Calculate Primary and Secondary Turns
A good starting point is to work on the basis of 1V/turn for the primary. Considering the input voltage specifications in Table 1 results (rounding off to the nearest integer) in 5 turns for application 3, and 11 turns for the first two applications. Since the quad line application has a smaller flux swing we use a more aggressive number of 1.25V/turn for the primary. The number of turns for application 1 (quad line) is therefore changed to 9 turns for an input voltage specification of 12V ±10% (Table 1).
The required output voltage for the talk battery is -24V and for the ringer is -80V. Assuming a drop of 1V and 1.25V across the secondary rectifiers, the voltage at the secondary of the transformer is -25V and -81.25V respectively.
For the first application (quad line), using the volt-seconds approach, the number of turns in the secondary is
N_{S1} = (25/1.25) × [D_{MIN}/(1-D_{MIN})] = 18.46 ≈ 18
N_{S2} = (81.25/1.25) ×
[D_{MIN}/(1-D_{MIN})] = 59.98 ≈
60
Using a similar approach for application 2 (dual line 12V input) we get
N_{S1} = 25 ×
[D_{MIN}/(1-D_{MIN})] = 23.07
N_{S2} = 81.25 ×
[D_{MIN}/(1-D_{MIN})] = 74.76
Note that the turns ratio obtained using the volt-seconds equation results in approximately the same value as that desired by the voltage ratio between the output and input (see "Turns Ratio and Duty Cycle Considerations" gives secondary turns of 22 and 73 respectively).
For application 3, the turns ratio does not equal the ratio of output voltage to input voltage.
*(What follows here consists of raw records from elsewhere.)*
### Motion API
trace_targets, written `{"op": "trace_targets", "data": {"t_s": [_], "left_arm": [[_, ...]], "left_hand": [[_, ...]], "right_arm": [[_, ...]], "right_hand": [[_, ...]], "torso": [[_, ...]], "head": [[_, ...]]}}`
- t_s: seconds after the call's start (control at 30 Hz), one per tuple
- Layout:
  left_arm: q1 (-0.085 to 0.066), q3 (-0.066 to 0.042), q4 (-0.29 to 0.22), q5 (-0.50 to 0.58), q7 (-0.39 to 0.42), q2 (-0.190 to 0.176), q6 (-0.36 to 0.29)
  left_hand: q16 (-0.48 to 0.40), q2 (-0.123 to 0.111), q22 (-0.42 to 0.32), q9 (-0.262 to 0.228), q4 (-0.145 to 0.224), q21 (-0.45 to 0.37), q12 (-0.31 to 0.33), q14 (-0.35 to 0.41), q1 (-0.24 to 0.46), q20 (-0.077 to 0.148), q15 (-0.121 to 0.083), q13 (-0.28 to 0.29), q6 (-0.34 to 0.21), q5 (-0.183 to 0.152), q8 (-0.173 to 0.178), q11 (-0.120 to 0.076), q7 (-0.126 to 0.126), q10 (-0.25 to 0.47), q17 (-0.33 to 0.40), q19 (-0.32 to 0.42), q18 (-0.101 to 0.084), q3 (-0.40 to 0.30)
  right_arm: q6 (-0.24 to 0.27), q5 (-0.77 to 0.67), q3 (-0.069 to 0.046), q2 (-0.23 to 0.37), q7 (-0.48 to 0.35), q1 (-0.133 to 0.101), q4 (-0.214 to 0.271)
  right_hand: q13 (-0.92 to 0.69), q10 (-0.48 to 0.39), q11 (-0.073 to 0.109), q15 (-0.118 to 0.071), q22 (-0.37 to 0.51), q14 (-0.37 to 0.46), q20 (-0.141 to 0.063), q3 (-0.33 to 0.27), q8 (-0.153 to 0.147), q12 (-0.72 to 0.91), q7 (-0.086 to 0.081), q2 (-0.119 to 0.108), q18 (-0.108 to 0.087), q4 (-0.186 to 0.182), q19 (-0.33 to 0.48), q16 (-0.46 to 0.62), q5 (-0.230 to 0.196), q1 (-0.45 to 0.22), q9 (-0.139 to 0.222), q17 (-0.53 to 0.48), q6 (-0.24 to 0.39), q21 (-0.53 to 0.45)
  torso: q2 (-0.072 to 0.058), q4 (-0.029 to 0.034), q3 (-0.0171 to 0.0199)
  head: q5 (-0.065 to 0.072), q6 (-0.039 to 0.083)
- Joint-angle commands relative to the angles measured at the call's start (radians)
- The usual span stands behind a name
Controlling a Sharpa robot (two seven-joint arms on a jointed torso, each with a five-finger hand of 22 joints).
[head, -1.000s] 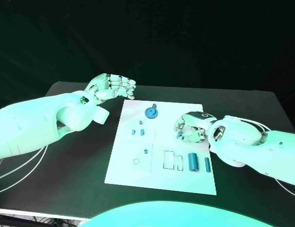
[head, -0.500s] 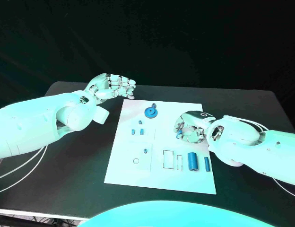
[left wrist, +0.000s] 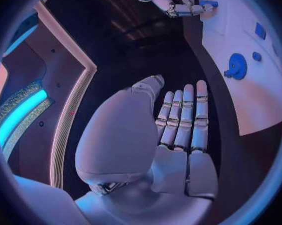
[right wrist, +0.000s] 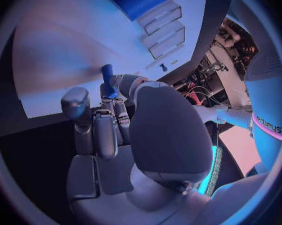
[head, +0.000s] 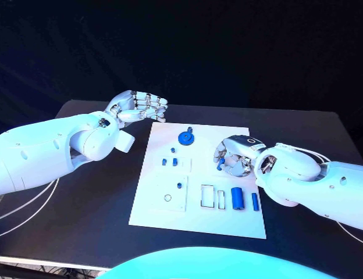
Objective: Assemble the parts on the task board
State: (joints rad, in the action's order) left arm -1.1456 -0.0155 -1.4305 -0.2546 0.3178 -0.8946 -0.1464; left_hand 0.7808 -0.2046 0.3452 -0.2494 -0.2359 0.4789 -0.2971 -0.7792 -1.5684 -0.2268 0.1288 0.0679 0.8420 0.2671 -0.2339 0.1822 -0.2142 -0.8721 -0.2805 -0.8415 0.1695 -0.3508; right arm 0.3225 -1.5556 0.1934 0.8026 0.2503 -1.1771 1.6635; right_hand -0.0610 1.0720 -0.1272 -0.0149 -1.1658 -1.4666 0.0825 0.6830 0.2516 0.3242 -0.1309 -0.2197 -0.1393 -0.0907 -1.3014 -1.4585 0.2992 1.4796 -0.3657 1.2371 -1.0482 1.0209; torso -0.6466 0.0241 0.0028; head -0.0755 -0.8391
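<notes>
Change: your right hand [head: 234, 157] holds almost the same spot over the right half of the board as a second ago, only edged a little toward the board's far edge; your left hand [head: 138, 106] has not moved, and no part on the board has shifted.
Right hand: you see its fingers curled in, pinching a small blue peg [right wrist: 108, 80] between thumb and fingertips; the peg stands up out of the grip.
Left hand: it hovers off the board's far left corner, over the black table [head: 307, 133], holding nothing; the head view shows its fingers bent at the tips, the left wrist view shows them straight and side by side.
Board: the white board [head: 160, 209] lies in the middle of the table, long side running away from you.
Parts: a blue wheel [head: 185, 138] sits near the far edge; small blue bits [head: 172, 162] lie along the left half; a short thick cylinder [head: 237, 198] and a thin rod [head: 255, 201] lie near the right edge toward the near end, beside two outlined slots [head: 207, 195].
Wrist views: the right wrist view gives you the peg clearly, which the head view half hides; the left wrist view shows the wheel [left wrist: 235, 66] and the right hand [left wrist: 178, 2] from across the board.
Writing: pale lettering on the robot's side in the right wrist view, too blurred for you to read.
</notes>
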Motion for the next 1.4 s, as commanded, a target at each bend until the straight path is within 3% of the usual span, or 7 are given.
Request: {"op": "trace_targets", "data": {"t_s": [0.03,0.47,0.8,0.9,1.1,1.27,1.4], "left_arm": [[-0.001,-0.001,-0.001,0.003,0.003,0.003,0.011],[-0.001,-0.001,0.000,0.003,0.004,0.006,0.011],[-0.001,-0.001,0.002,0.007,0.005,0.011,0.011],[-0.001,-0.001,0.003,0.008,0.004,0.014,0.013],[-0.001,-0.001,0.004,0.011,0.004,0.018,0.015],[-0.001,-0.001,0.005,0.012,0.002,0.021,0.018],[-0.001,-0.001,0.005,0.013,0.001,0.026,0.020]], "left_hand": [[-0.002,0.007,0.001,-0.001,-0.001,0.007,-0.005,-0.008,-0.003,0.003,0.001,0.001,0.005,0.001,-0.007,-0.001,-0.014,-0.001,0.001,0.000,0.007,-0.006],[-0.003,0.008,0.002,0.000,-0.003,0.007,-0.006,-0.008,0.000,0.003,0.002,0.000,0.006,0.000,-0.007,-0.001,-0.014,-0.001,0.002,0.000,0.007,-0.007],[-0.003,0.008,0.002,0.000,-0.004,0.007,-0.006,-0.008,0.002,0.003,0.002,0.000,0.006,0.000,-0.008,-0.001,-0.015,-0.001,0.002,0.001,0.007,-0.008],[-0.003,0.008,0.002,0.000,-0.004,0.007,-0.006,-0.008,0.002,0.003,0.002,0.000,0.006,0.000,-0.008,-0.001,-0.015,-0.001,0.002,0.001,0.007,-0.008],[-0.002,0.009,0.002,0.000,-0.005,0.008,-0.006,-0.008,0.004,0.002,0.002,0.000,0.005,0.000,-0.008,0.000,-0.015,-0.001,0.002,0.001,0.007,-0.009],[-0.002,0.009,0.002,0.000,-0.005,0.008,-0.006,-0.008,0.004,0.002,0.002,0.000,0.005,0.000,-0.008,0.000,-0.015,-0.001,0.002,0.001,0.007,-0.009],[-0.002,0.010,0.003,0.000,-0.007,0.008,-0.006,-0.009,0.007,0.002,0.002,0.000,0.005,0.000,-0.008,0.000,-0.016,-0.001,0.002,0.002,0.006,-0.011]], "right_arm": [[0.049,-0.019,-0.002,0.008,-0.018,-0.003,0.017],[0.053,0.012,-0.010,0.036,-0.009,-0.048,0.110],[0.055,0.018,-0.011,-0.023,-0.024,-0.051,0.129],[0.055,0.005,-0.011,-0.060,-0.026,-0.046,0.122],[0.052,-0.015,-0.009,-0.124,-0.028,-0.026,0.100],[0.057,-0.024,-0.008,-0.164,-0.037,0.011,0.087],[0.058,-0.027,-0.008,-0.197,-0.049,0.049,0.074]], "right_hand": [[-0.031,0.119,0.070,-0.008,-0.006,-0.041,-0.006,0.006,0.005,0.043,-0.001,0.005,0.015,0.015,-0.001,-0.004,0.000,-0.014,-0.002,0.001,-0.009,0.007],[-0.037,0.143,0.075,-0.012,-0.032,-0.043,-0.010,0.019,0.015,0.043,0.002,0.002,0.020,0.040,-0.011,-0.008,-0.001,-0.035,-0.009,0.011,-0.023,0.036],[-0.039,0.149,0.076,-0.013,-0.037,-0.044,-0.011,0.021,0.017,0.043,0.003,0.003,0.021,0.046,-0.013,-0.009,-0.001,-0.038,-0.010,0.016,-0.027,0.042],[-0.040,0.152,0.077,-0.014,-0.040,-0.045,-0.011,0.023,0.018,0.042,0.005,0.004,0.022,0.051,-0.014,-0.010,-0.001,-0.039,-0.011,0.017,-0.029,0.044],[-0.041,0.156,0.078,-0.015,-0.042,-0.045,-0.012,0.025,0.019,0.041,0.006,0.004,0.022,0.056,-0.014,-0.010,-0.001,-0.041,-0.012,0.016,-0.031,0.045],[-0.041,0.157,0.079,-0.015,-0.042,-0.045,-0.012,0.026,0.020,0.041,0.006,0.004,0.022,0.057,-0.014,-0.010,-0.001,-0.041,-0.013,0.016,-0.032,0.046],[-0.041,0.157,0.079,-0.016,-0.041,-0.045,-0.013,0.027,0.020,0.040,0.007,0.005,0.021,0.060,-0.013,-0.010,-0.001,-0.041,-0.013,0.016,-0.032,0.043]], "torso": [[0.001,0.0000,-0.0006],[0.002,0.0004,-0.0017],[0.003,-0.0015,-0.0008],[0.003,-0.0005,-0.0003],[0.001,0.0003,-0.0021],[-0.001,0.0012,-0.0011],[-0.001,0.0012,-0.0013]], "head": [[-0.002,0.001],[-0.009,0.005],[-0.029,0.007],[-0.035,0.008],[-0.060,0.003],[-0.089,-0.004],[-0.104,-0.009]]}}
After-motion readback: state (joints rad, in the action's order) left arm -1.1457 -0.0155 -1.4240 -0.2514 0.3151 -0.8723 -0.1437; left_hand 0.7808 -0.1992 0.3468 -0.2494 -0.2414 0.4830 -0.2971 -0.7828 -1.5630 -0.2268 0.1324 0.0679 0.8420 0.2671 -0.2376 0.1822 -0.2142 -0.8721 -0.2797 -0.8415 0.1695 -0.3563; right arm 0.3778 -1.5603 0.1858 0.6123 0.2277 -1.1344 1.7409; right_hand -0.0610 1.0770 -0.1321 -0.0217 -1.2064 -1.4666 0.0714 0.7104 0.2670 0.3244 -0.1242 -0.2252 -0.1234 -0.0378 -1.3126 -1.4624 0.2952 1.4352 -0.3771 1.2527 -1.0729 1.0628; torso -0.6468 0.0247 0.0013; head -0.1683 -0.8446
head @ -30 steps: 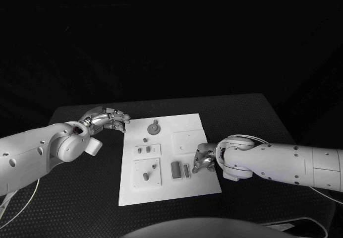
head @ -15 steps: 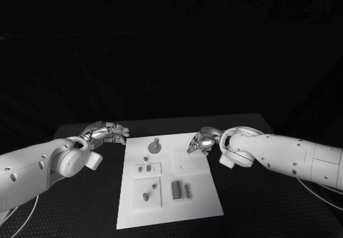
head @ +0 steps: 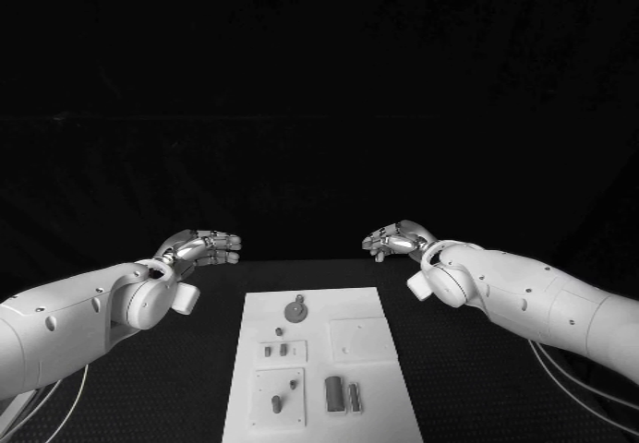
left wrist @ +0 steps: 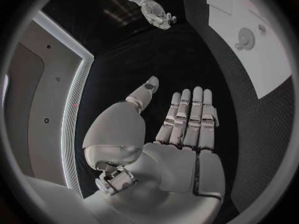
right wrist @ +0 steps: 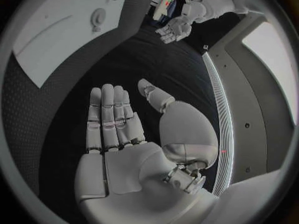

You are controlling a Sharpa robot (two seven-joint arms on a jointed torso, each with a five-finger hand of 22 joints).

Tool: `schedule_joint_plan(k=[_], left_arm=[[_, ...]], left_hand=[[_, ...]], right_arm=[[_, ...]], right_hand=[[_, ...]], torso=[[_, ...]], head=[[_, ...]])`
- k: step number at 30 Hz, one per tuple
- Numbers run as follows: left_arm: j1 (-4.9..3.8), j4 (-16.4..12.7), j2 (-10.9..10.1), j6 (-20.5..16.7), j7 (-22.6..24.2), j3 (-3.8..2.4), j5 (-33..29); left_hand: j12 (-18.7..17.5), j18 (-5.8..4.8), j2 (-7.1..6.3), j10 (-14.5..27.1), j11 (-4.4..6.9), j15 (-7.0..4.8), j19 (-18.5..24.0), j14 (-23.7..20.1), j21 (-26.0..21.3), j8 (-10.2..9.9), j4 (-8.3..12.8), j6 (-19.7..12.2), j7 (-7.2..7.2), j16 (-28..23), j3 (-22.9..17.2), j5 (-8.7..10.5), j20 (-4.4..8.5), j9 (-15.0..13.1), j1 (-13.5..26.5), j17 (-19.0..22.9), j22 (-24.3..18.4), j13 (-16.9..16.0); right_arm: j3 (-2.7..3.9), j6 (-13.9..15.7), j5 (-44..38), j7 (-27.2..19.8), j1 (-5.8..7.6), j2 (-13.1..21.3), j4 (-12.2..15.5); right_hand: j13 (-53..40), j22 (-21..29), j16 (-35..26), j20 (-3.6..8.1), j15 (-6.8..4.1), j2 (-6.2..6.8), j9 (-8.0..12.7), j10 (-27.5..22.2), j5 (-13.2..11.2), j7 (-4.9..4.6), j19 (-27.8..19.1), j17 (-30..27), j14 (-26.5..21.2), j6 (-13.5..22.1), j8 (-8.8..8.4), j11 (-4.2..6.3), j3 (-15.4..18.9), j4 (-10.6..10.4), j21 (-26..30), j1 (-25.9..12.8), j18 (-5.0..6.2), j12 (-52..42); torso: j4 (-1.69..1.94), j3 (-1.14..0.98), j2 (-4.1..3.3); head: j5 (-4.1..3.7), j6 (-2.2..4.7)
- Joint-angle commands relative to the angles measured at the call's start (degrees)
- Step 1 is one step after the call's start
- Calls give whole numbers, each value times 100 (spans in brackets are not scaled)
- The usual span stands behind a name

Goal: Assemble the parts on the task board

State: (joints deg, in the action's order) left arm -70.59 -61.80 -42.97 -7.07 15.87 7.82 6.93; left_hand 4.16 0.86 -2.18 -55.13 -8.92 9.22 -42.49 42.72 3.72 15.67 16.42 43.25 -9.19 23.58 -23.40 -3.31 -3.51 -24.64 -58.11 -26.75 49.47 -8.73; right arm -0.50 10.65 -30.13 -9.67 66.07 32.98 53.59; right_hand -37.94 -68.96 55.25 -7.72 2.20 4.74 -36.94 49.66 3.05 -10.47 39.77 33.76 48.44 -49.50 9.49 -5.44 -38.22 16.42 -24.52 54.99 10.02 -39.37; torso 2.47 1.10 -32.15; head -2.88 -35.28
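Both hands had lifted clear of the task board (head: 313,369), which lay at lower centre on the worktop (head: 440,369): left hand (head: 202,247) at mid left, right hand (head: 394,241) at mid right, each empty with flat fingers. A second earlier the right hand was down by the grey parts (head: 340,395) at the board's lower right. No part looked newly seated, so assembly probably remained unfinished.

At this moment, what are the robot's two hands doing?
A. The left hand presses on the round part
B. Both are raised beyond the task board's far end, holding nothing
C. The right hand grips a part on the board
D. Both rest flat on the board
B: the left hand and right hand hang over the dark area past the far end of the task board, and both wrist views show straight, spread fingers with nothing in them.
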Motion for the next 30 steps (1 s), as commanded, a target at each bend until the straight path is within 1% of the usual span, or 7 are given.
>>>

Use the turns ratio chosen earlier to calculate the secondary turns. This gives 12.5 turns for the -24Voutput and 40 turns for the -80V output. Half turns are avoided if possible. Therefore change the number of primary turns to 6 for application 3. This results in 15 turns for the -24V output and 48 turns for the -80V output in the dual line 5V input application.
Primary Inductance L_{P}
Inductance L_{P} can now be calculated from the total output power P_{O}, efficiency η, peak input current I_{P,pk}, switching frequency f_{sw} and LIR which is the ratio of input ripple current (ΔI_{P}) to input average current ratio (I_{P,avg}).
The average input current is given by
I_{P,avg} = [P_{O}/(η
×
V_{IN, min})] -----------eq.(2)
Where
V_{IN, min} = Minimum Input Voltage
η
= Efficiency
P_{O} = Total output power required
The peak input current is, therefore
I_{P,pk} = 2 ×
I_{P,avg}/[(2-K_{R}) ×
D_{MAX}] -----------eq.(3)
Where
D_{MAX} = Maximum Duty Cycle
K_{R} = Ratio of ripple current to peak current
This gives the ripple current as
ΔI_{P} =
2 ×
[I_{P,pk} - (I_{P,avg}/D_{MAX})] ------------eq.(4)
We can now calculate the primary inductance as
L_{P} = [(V_{IN, min }×
D_{MAX})/ (ΔI_{P}
×
f_{sw})] -----------eq.(5)
The gap dimensions determine the inductance per turn achievable for a given core. The manufacturer for pre-gapped ferrite cores or for distributed-gap metal cores often states the inductance factor A_{L} expressed in nano-Henry per square turns. Eq.(6) below provides a convenient method for calculating inductance for an existing gapped core for a given number of turns.
A_{L} = L_{P}/N_{P}² -------------eq.(6)
A LIR ratio of 0.4 has been found in practice to be a good choice giving good core utilization and reasonable overall efficiency. Choose this as the starting point to calculate the currents in the primary.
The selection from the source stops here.